Conoscere i propri diritti è essenziale per navigare nel mondo della fiscalità e garantire una gestione serena delle proprie finanze.
La dichiarazione dei redditi è un momento cruciale per ogni contribuente, ma spesso è accompagnata da ansie e preoccupazioni riguardo a eventuali controlli da parte dell’Agenzia delle Entrate. È importante sapere che esistono termini di scadenza entro i quali il Fisco può esercitare il proprio potere di accertamento. Questi limiti temporali sono stabiliti dalla normativa fiscale e determinano la durata del potere di contestazione da parte dell’Amministrazione Finanziaria. Superati tali termini, il contribuente può considerarsi al sicuro da eventuali richieste di pagamento per irregolarità nella dichiarazione.
Secondo l’articolo 43 del DPR 600/1973, l’Agenzia delle Entrate ha cinque anni per effettuare controlli sulle dichiarazioni presentate in tempo utile. Questo significa che, per le dichiarazioni dei redditi del 2023, presentate nel 2024, l’Agenzia avrà tempo fino al 31 dicembre 2029 per contestare eventuali errori o omissioni. Se il contribuente non ha presentato alcuna dichiarazione, il termine si allunga fino a sette anni, ovvero fino al 31 dicembre 2031.
Scadenze e proroghe: attenzione ai dettagli
Nel contesto attuale, è fondamentale prestare attenzione alle scadenze per non incorrere in problemi futuri. Per esempio, le dichiarazioni relative all’anno d’imposta 2018, presentate nel 2019, hanno come termine di accertamento il 31 dicembre 2024. Tuttavia, a causa della proroga di 84 giorni introdotta durante l’emergenza Covid-19, questo termine si sposta al 26 marzo 2025. Questo è un aspetto cruciale da considerare, poiché la proroga si applica alle annualità che rientrano nel periodo emergenziale.
Ma cosa succede se non si presenta la dichiarazione? In questo caso, il termine di accertamento è più lungo, come già accennato. Per esempio, per l’annualità 2016, il termine ordinario sarebbe scaduto il 31 dicembre 2023, ma con la proroga, si estende fino al 26 marzo 2027. Questo significa che il contribuente deve mantenere la documentazione fiscale per un periodo più lungo, in caso di eventuali richieste da parte del Fisco.

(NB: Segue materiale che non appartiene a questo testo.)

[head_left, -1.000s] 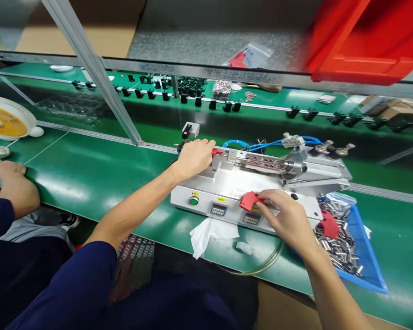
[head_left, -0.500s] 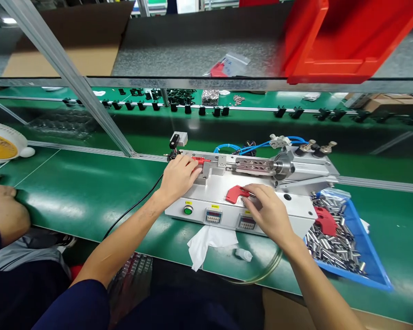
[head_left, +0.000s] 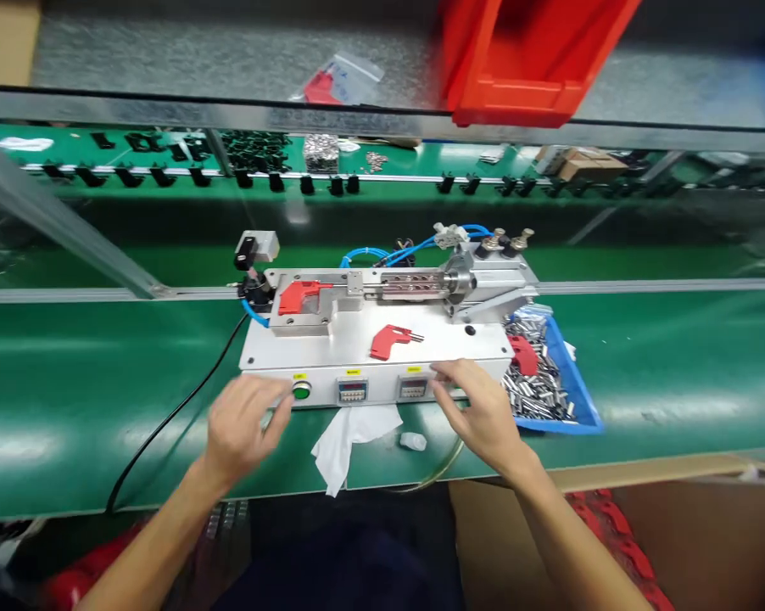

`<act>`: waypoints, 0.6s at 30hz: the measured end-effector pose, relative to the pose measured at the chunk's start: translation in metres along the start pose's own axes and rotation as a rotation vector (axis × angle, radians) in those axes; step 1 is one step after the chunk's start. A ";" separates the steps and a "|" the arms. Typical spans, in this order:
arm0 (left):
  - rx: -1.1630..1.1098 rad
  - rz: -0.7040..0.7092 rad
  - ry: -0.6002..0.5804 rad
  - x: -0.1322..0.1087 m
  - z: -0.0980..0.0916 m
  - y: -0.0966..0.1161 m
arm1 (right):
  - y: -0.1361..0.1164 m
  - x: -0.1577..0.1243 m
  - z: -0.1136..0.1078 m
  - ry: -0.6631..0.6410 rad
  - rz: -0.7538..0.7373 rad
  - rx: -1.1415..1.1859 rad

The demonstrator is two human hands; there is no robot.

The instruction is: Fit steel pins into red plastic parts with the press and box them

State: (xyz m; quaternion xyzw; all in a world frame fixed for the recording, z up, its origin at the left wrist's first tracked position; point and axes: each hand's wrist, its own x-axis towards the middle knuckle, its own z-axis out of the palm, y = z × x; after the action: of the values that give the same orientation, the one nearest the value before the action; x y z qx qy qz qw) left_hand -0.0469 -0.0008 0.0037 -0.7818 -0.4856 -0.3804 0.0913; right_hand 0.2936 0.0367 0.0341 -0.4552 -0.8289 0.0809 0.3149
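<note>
My left hand (head_left: pixel 246 424) is at the front left of the white bench machine (head_left: pixel 312 348), its fingertips beside the green button (head_left: pixel 302 391); whether they touch it I cannot tell. Its thumb and fingers are apart, with nothing held. In front of the right counter display (head_left: pixel 413 389), my right hand (head_left: pixel 481 416) is open and empty. One red pistol-shaped plastic part (head_left: pixel 295 297) sits in the metal fixture (head_left: pixel 303 322), in line with the machine's rod. A second red pistol-shaped part (head_left: pixel 386 341), with metal pins at its end, lies on the machine's top plate.
A blue bin (head_left: pixel 577 395) of metal pins stands at the right, with a red part (head_left: pixel 523 356) on them. White tissue (head_left: pixel 344 445) and a small whitish piece (head_left: pixel 413 441) lie in front. Overhead, a shelf carries a red bin (head_left: pixel 522 102). A black cable (head_left: pixel 172 416) runs left.
My left hand has left the fixture and come down toward the green button. My right hand has released the second red part and drawn back. The view has turned right.
</note>
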 end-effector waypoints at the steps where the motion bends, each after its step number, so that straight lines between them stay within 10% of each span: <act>1: -0.011 -0.040 -0.085 -0.016 0.002 0.004 | 0.001 -0.009 0.001 -0.042 0.036 -0.003; 5: -0.025 -0.243 -0.243 -0.048 0.014 0.011 | 0.007 -0.031 0.011 -0.137 0.132 -0.055; 18: -0.066 -0.618 -0.403 -0.027 0.007 0.004 | 0.038 -0.050 -0.013 -0.028 0.463 0.193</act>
State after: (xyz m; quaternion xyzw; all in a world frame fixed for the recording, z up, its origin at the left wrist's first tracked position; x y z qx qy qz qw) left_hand -0.0459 -0.0174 -0.0186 -0.6599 -0.6945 -0.2439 -0.1506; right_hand 0.3470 0.0166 0.0059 -0.5995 -0.6953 0.2361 0.3184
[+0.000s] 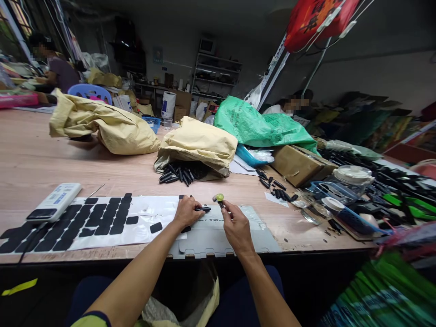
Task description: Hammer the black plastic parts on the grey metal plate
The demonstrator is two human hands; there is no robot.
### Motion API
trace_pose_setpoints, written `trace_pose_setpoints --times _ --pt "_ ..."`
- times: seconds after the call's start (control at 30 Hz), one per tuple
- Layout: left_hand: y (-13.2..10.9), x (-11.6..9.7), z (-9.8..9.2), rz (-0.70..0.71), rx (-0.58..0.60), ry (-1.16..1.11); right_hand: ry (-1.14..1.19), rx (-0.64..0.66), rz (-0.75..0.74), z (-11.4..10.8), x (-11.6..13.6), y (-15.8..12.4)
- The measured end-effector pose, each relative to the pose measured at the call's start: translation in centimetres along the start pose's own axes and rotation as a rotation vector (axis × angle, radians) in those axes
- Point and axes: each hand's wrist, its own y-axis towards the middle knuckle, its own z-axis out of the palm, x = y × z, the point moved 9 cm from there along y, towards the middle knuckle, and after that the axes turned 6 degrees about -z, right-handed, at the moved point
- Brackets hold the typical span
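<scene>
My left hand rests over the grey board at the table's front edge. Its fingers are closed on a slim black pen-like piece, whose tip points right. Just to the right, my right hand grips the dark handle of a small tool with a round yellow-green head, raised above the board; its exact kind is unclear. Left of my hands lies a white sheet bearing rows of black rounded pads, and a loose pad sits near my left wrist.
Black pointed pieces spill from a tan bag. More black pieces lie at right, beside a cardboard box and clear jars. A white device stands at left. Other people sit farther back.
</scene>
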Motion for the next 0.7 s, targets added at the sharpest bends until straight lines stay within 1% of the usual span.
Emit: trace_pose_setpoints --times 0.07,0.13,0.23,0.3,0.37,0.43,0.53,0.63,0.7 --pt "0.0 0.0 0.0 0.003 0.004 -0.001 0.004 -0.021 -0.018 0.0 0.4 -0.4" --pt "0.0 0.0 0.0 0.008 0.005 0.001 -0.007 -0.022 -0.027 0.5 0.1 -0.9" --pt "0.1 0.0 0.1 0.022 0.001 0.010 -0.029 0.039 0.007 1.8 -1.2 -1.4" --pt "0.1 0.1 0.3 0.029 0.003 0.019 -0.023 0.064 0.041 2.4 -1.8 -1.6" --pt "0.1 0.1 0.4 0.028 0.002 0.026 -0.004 0.051 0.045 2.4 -1.6 -1.5" --pt "0.1 0.2 0.4 0.023 -0.003 0.028 0.017 0.035 0.020 2.3 -0.8 -1.4" --pt "0.0 0.2 0.3 0.018 -0.005 0.031 0.026 0.063 -0.018 3.1 0.1 -1.5" --pt "0.0 0.1 0.3 0.019 -0.003 0.025 0.014 0.119 -0.002 4.2 -0.4 -1.7" --pt "0.0 0.1 0.3 0.012 -0.005 0.015 -0.002 0.121 0.026 4.4 -1.2 -1.3"
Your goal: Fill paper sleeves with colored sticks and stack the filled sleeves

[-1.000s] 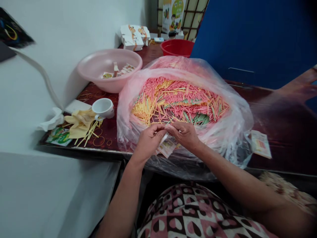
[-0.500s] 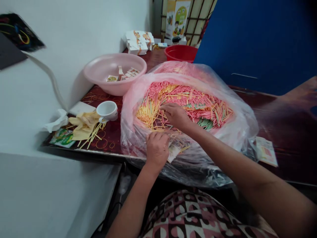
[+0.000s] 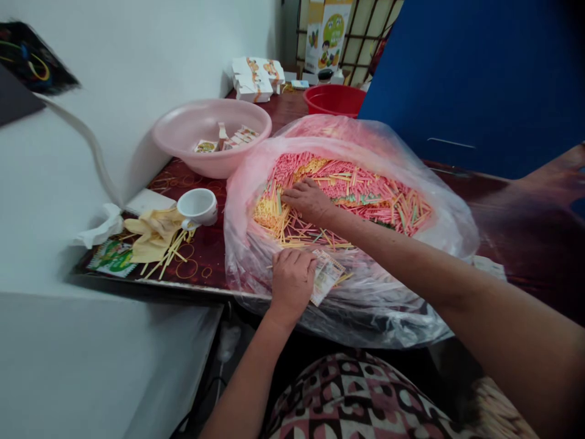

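Observation:
A clear plastic bag (image 3: 351,305) lies open on the table, filled with a heap of thin pink, yellow and green sticks (image 3: 356,192). My right hand (image 3: 308,201) rests palm down on the heap, touching the sticks. At the bag's near side, my left hand (image 3: 292,283) holds a small printed paper packet (image 3: 326,276) against the plastic. A few loose yellow sticks lie beside that packet.
A pink basin (image 3: 210,137) holds printed packets, with a red basin (image 3: 335,99) and folded white cartons (image 3: 256,79) behind. A white cup (image 3: 197,207), yellow cloth (image 3: 153,239) and loose sticks lie left of the bag. A blue panel (image 3: 470,79) stands beyond the table.
My right hand has left the packet and moved up and left onto the sticks. My left hand has dropped toward the bag's near side with the packet.

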Demonstrator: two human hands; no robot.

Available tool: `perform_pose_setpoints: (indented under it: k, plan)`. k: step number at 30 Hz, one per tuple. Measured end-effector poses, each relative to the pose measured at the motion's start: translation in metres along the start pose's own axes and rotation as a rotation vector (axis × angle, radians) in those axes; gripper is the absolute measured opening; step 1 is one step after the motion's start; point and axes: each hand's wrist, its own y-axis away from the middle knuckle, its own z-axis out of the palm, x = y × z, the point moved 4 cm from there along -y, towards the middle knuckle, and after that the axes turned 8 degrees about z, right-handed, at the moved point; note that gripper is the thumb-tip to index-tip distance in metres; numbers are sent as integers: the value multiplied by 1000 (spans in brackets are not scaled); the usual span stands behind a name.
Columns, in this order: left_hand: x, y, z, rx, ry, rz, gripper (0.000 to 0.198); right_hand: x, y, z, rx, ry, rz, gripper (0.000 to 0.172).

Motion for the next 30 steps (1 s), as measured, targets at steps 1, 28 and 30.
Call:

Un altro punto importante riguarda la questione delle cartelle esattoriali. Anche queste hanno scadenze specifiche, oltre le quali non possono più essere considerate valide. In genere, le cartelle esattoriali hanno un termine di decadenza di cinque anni. Se ci sono state proroghe o sospensioni, come quelle dovute all’emergenza Covid-19, i termini possono subire delle variazioni.
La questione dell’applicabilità della proroga di 84 giorni ha generato discussioni e interpretazioni divergenti nella giurisprudenza tributaria. Alcune sentenze hanno stabilito che la proroga non può essere applicata alle annualità successive al 2020, mentre altre hanno ritenuto che gli effetti dell’emergenza pandemica si protraggano anche oltre. Questa situazione crea confusione tra i contribuenti, che si trovano a dover navigare in un panorama normativo complesso.
Per illustrare meglio la situazione, è utile fare riferimento a diverse sentenze emesse dai Tribunali. Ad esempio, la Corte di Giustizia Tributaria di Torino ha stabilito che la proroga di 85 giorni non si applica in modo generalizzato alle annualità successive al 2020. Al contrario, la Corte di Taranto ha ritenuto legittima l’applicazione della proroga anche per le annualità successive, considerandola un effetto dell’emergenza sanitaria. Queste divergenze di opinione dimostrano quanto sia importante per i contribuenti rimanere informati e consultare professionisti esperti nel settore fiscale.